Thursday, November 12, 2009

Boating the Nam Ou, Northern Laos

Not many travellers boat all the way down from Hat Xa, near Phongsali to Laos’ former Royal capital, Luang Prabang, as it’s a three day journey, but I decided to opt for the river over the road for a glimpse into riverine life.

In the early morning, cloud was glued to the hilltops; the sun didn’t burn through for several hours. Almost immediately after leaving Hat Xa, mini rapids in the sludge-green river buffeted our long boat. Out of the rapids, the river was a glassy stillness and when the motor cut, birds could be heard in the bamboo thatch. Lining the route were other long boats tethered on sandbanks sheltered by clutches of bamboo trunks leaning over the water.

Small, ragged sandy islands carpeted in clumps of scrappy bush moulded by the flow of the river blocked the boat’s path frequently. The boat driver would sway this way and that as islands normally indicated rapids and he searched for the best route through. The boat’s nose would tip down as we gravitated towards the eddies and the engine would grind and gnaw as we upped the speed to navigate the torrents.

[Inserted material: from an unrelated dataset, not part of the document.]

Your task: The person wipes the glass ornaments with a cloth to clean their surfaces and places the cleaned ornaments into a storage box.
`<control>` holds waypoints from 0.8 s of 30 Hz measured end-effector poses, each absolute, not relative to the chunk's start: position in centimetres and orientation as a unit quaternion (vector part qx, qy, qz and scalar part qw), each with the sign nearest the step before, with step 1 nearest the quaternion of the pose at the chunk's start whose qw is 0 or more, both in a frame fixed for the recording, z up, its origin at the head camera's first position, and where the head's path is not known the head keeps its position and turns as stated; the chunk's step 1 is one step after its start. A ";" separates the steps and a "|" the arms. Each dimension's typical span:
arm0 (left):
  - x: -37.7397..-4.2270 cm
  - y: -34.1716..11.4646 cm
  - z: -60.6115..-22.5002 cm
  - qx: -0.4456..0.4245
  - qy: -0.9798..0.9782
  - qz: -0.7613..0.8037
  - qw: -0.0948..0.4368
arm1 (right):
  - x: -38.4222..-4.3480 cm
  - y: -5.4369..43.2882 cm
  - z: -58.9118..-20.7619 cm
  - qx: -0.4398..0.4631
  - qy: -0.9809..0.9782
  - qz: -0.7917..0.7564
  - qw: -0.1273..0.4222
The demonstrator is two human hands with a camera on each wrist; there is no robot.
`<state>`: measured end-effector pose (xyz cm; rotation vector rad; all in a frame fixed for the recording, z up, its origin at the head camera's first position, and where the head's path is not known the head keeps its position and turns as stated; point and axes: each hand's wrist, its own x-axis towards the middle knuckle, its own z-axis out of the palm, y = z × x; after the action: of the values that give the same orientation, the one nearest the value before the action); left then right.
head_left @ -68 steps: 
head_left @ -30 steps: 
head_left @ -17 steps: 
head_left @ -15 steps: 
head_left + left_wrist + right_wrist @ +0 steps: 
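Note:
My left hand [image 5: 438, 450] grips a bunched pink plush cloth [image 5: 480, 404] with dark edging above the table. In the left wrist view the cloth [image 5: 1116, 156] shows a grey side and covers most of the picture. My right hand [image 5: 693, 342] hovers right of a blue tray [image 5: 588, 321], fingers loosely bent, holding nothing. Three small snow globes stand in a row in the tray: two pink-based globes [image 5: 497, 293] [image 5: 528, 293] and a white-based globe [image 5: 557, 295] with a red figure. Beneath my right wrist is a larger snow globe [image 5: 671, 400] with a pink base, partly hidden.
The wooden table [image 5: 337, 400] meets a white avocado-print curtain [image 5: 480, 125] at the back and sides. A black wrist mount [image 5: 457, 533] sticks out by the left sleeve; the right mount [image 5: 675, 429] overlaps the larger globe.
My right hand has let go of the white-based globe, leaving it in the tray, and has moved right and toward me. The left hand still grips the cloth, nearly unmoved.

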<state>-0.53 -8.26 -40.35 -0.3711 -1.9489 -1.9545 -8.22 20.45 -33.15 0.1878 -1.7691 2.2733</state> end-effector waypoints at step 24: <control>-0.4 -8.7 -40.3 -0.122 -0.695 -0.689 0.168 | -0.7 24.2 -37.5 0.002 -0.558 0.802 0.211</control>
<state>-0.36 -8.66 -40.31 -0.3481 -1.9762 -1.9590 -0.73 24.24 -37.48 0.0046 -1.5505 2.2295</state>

Slapping against the swirls, we would occasionally be sprayed and the boat would fill with giggles.

We passed lapwings, buffalo gingerly making their way along thin wedges of sandbanks, dozens of fishing net poles and rice huts perched on impossibly steep slopes.

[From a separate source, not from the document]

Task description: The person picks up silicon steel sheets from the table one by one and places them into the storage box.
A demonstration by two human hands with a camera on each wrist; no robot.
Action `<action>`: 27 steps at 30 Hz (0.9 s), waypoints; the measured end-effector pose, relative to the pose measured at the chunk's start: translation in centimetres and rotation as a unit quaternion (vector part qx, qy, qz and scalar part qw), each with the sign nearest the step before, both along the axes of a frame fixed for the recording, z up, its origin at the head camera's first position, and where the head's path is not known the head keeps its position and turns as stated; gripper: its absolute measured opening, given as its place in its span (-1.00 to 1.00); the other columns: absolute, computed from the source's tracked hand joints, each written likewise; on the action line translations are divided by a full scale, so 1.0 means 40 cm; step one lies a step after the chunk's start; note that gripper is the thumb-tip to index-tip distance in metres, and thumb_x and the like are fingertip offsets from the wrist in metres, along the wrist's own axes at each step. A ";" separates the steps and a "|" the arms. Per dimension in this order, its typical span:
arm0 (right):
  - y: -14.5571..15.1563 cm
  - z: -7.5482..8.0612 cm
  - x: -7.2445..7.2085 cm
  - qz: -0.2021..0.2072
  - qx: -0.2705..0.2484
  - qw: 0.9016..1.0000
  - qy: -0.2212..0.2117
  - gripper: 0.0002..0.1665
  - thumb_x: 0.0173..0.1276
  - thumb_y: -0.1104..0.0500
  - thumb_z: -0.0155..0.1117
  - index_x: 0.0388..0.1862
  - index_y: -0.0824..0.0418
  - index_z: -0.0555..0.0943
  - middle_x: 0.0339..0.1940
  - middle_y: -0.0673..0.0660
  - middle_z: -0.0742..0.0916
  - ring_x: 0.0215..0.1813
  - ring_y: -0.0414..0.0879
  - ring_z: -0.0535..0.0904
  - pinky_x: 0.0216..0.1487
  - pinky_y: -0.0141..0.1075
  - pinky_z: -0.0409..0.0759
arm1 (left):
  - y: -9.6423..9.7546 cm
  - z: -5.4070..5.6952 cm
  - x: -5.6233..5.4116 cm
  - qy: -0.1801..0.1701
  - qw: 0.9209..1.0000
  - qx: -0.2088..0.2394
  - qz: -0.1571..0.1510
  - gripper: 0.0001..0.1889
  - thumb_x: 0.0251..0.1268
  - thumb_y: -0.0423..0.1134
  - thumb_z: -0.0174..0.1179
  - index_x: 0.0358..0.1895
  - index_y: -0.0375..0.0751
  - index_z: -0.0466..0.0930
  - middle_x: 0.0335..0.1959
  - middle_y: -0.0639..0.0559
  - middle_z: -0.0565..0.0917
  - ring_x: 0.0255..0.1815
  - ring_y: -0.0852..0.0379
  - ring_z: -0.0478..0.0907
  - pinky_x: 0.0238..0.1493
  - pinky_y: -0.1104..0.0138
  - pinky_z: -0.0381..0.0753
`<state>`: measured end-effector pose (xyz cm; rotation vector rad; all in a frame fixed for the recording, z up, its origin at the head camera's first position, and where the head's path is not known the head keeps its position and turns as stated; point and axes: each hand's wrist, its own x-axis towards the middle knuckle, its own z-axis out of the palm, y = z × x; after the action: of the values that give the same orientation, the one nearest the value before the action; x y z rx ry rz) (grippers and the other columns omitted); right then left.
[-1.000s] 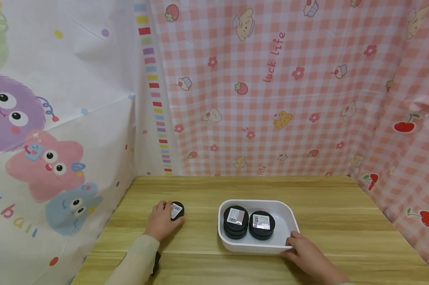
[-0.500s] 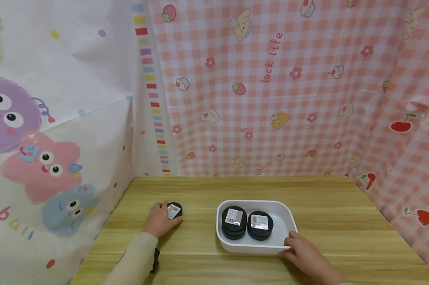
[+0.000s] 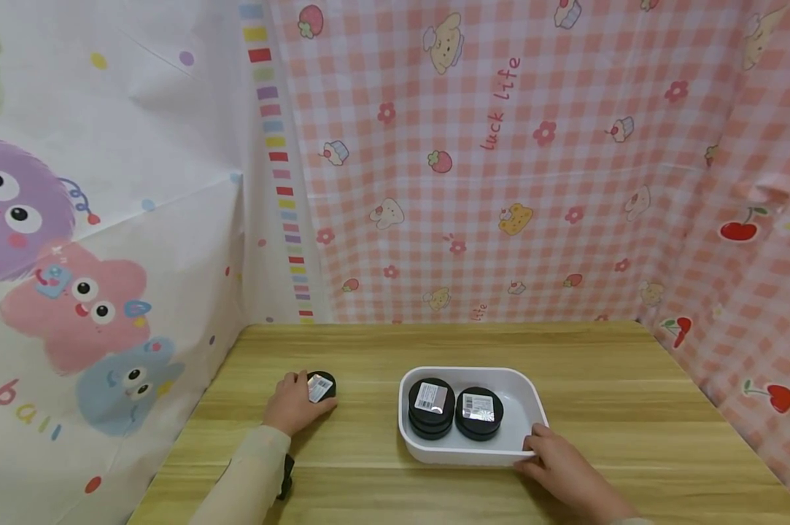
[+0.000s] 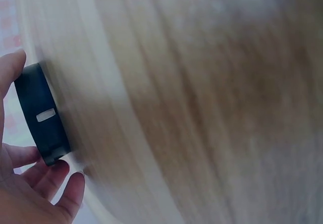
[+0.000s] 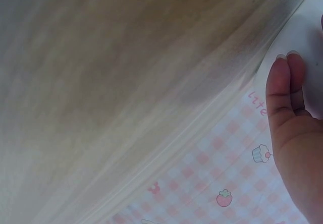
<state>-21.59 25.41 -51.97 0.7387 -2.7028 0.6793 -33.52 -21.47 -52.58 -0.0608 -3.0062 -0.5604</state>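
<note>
On the left of the table, my left hand (image 3: 291,403) holds a flat round black container (image 3: 321,387) with a white barcode label on top. The left wrist view shows the thumb at one end of the black container (image 4: 43,114) and the fingers at the other. A white rectangular tray (image 3: 473,457) stands to the right. My right hand (image 3: 561,467) grips its near right corner, thumb outside and fingers over the rim. Inside the tray, similar round black containers sit in a left stack (image 3: 431,408) and a right stack (image 3: 479,413), with barcode labels facing up.
The wood-grain table (image 3: 368,350) ends at a pink checked cloth (image 3: 473,182) at the back. White patterned sheeting (image 3: 191,255) borders its left side, and checked cloth with cherries (image 3: 749,306) its right. A black strap (image 3: 287,477) is at the left wrist.
Both hands keep their hold on the black container and the tray corner. The whole head view has shifted slightly; the things stay in place on the table.
</note>
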 end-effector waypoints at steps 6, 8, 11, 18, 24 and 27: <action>0.001 -0.006 -0.004 0.001 0.003 1.000 0.006 -0.76 0.16 0.10 0.54 -0.47 0.06 0.59 -0.42 -0.16 0.42 -0.40 -0.40 0.33 -0.38 -0.36 0.44 | -0.001 0.000 0.001 0.001 1.000 0.003 0.004 0.06 0.12 0.28 0.38 0.43 -0.53 0.25 0.17 -0.45 0.47 0.08 -0.31 0.50 0.04 -0.15 0.57; 0.002 -0.007 -0.005 0.000 0.003 1.000 0.008 -0.76 0.16 0.10 0.54 -0.47 0.06 0.59 -0.42 -0.17 0.43 -0.40 -0.41 0.33 -0.38 -0.37 0.44 | -0.002 -0.002 -0.001 0.001 1.000 0.002 0.006 0.06 0.12 0.28 0.38 0.42 -0.53 0.26 0.16 -0.44 0.48 0.07 -0.30 0.50 0.03 -0.15 0.57; 0.002 -0.008 -0.005 0.000 0.001 1.000 0.012 -0.77 0.15 0.11 0.55 -0.47 0.05 0.59 -0.42 -0.18 0.42 -0.39 -0.42 0.32 -0.38 -0.37 0.43 | -0.002 -0.004 -0.003 0.001 1.000 0.001 0.007 0.06 0.11 0.29 0.38 0.42 -0.53 0.26 0.15 -0.44 0.48 0.07 -0.29 0.51 0.03 -0.15 0.58; 0.002 -0.007 -0.006 0.001 0.002 1.000 0.019 -0.77 0.15 0.11 0.54 -0.46 0.07 0.59 -0.42 -0.17 0.42 -0.40 -0.41 0.32 -0.38 -0.37 0.43 | 0.002 0.003 -0.002 -0.004 1.000 0.010 0.009 0.03 0.16 0.26 0.35 0.41 -0.56 0.26 0.17 -0.46 0.47 0.07 -0.29 0.50 0.07 -0.14 0.56; 0.003 -0.007 -0.005 -0.002 0.007 1.000 0.006 -0.77 0.16 0.10 0.54 -0.45 0.09 0.60 -0.41 -0.16 0.43 -0.40 -0.40 0.33 -0.38 -0.36 0.44 | 0.003 0.006 0.003 -0.004 1.000 0.017 0.003 0.02 0.17 0.23 0.36 0.40 -0.59 0.25 0.21 -0.48 0.44 0.14 -0.33 0.48 0.12 -0.16 0.54; 0.003 -0.006 -0.004 -0.003 0.007 1.000 0.004 -0.78 0.17 0.10 0.54 -0.45 0.08 0.61 -0.42 -0.16 0.42 -0.40 -0.40 0.33 -0.38 -0.37 0.43 | 0.004 0.005 0.001 -0.004 1.000 0.028 0.002 0.03 0.18 0.24 0.36 0.41 -0.58 0.23 0.23 -0.48 0.43 0.16 -0.32 0.46 0.15 -0.15 0.53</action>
<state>-21.76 25.54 -52.19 0.7346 -2.7036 0.6559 -33.49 -21.32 -52.39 -0.0489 -2.9954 -0.6440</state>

At Houm village, of Tai Lue, Lao and Phu Noi ethnic minority, where we stopped for a visit, a local woman smoked a fat stub of cigarette as we watched cotton yarn being collected.

Muang Khua, the first major stop on the river, is a collection of higgledy piggledy shacks and bamboo landings piled up on one side overlooking the pull-ferry facing the road to Vietnam.

Time for a Beer Lao watching the river traffic which was what everyone else in town was doing!